A man walks out of a bar and his life becomes a kaleidoscope of altered states in this science-fiction thriller.
Crouch opens on a family in a warm, resonant domestic moment with three well-developed characters. At home in Chicago’s Logan Square, Jason Dessen dices an onion while his wife, Daniela, sips wine and chats on the phone. Their son, Charlie, an appealing 15-year-old, sketches on a pad. Still, an undertone of regret hovers over the couple, a preoccupation with roads not taken, a theme the book will literally explore, in multifarious ways. To start, both Jason and Daniela abandoned careers that might have soared, Jason as a physicist, Daniela as an artist. When Charlie was born, he suffered a major illness. Jason was forced to abandon promising research to teach undergraduates at a small college.

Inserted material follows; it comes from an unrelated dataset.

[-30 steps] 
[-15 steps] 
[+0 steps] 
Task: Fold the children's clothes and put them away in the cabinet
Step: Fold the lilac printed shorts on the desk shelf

Daniela turned from having gallery shows to teaching private art lessons to middle school students. On this bracing October evening, Jason visits a local bar to pay homage to Ryan Holder, a former college roommate who just received a major award for his work in neuroscience, an honor that rankles Jason, who, Ryan says, gave up on his career. Smarting from the comment, Jason suffers “a sucker punch” as he heads home that leaves him “standing on the precipice.” From behind Jason, a man with a “ghost white” face, “red, pursed lips," and "horrifying eyes” points a gun at Jason and forces him to drive an SUV, following preset navigational directions. At their destination, the abductor forces Jason to strip naked, beats him, then leads him into a vast, abandoned power plant. Here, Jason meets men and women who insist they want to help him. Attempting to escape, Jason opens a door that leads him into a series of dark, strange, yet eerily familiar encounters that sometimes strain credibility, especially in the tale's final moments.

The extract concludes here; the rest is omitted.